Scaffold ④ Discovery questions: borrow a structure when you're stuck
If "clarify 3–5 questions first" isn't working because you don't know what to ask — borrow a classic discovery framework. Pick one and let the AI walk you through it.
- JTBD (what is the user hiring this for?): "In what situation would a user want to use this? What are they trying to accomplish? How are they cobbling together a solution today?"
- Opportunity Solution Tree: "What outcome are we trying to reach? What pain-point opportunities do users have? What solutions could address each opportunity?"
- Working Backwards: "Imagine this is already shipped and working. Write me the paragraph a user would say when raving about it — then let's reverse-engineer what we actually need to build."
Advanced: for big projects only (skip if small)
For a small prototype, the scaffolds above are enough. These techniques only become necessary when a project grows large and conversations grow long — and even then, it's still plain language.

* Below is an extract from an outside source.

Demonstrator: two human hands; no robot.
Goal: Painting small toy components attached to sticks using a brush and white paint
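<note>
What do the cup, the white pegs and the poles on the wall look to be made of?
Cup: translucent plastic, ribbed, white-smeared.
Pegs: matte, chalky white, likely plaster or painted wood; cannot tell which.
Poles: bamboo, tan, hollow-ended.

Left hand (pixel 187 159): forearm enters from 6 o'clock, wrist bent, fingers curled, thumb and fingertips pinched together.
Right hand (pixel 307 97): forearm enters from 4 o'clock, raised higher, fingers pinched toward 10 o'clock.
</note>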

Long context: the AI starts forgetting
In a very long conversation the AI starts to "drift." When that happens, make it research first, then draft a plan, then wait for your sign-off before touching anything — and occasionally say "summarize everything we've decided into a short doc, and let's start a fresh conversation." Keep context clean and it stays sharp.
Too much happening: parallelize
For complex tasks you can ask it to spin up parallel sub-agents (one to research, one to write, one to review). Just say "break this into parallel workstreams and consolidate a summary for me at the end."
Prototype is done: going to production
Taking a prototype to production is a separate journey: real data, security, performance, and who presses the "ship" button. Prototypes can be bold; production must be careful — irreversible actions (publish / delete / pay) are always triggered by a human. That safety net gets tighter the closer you get to real users.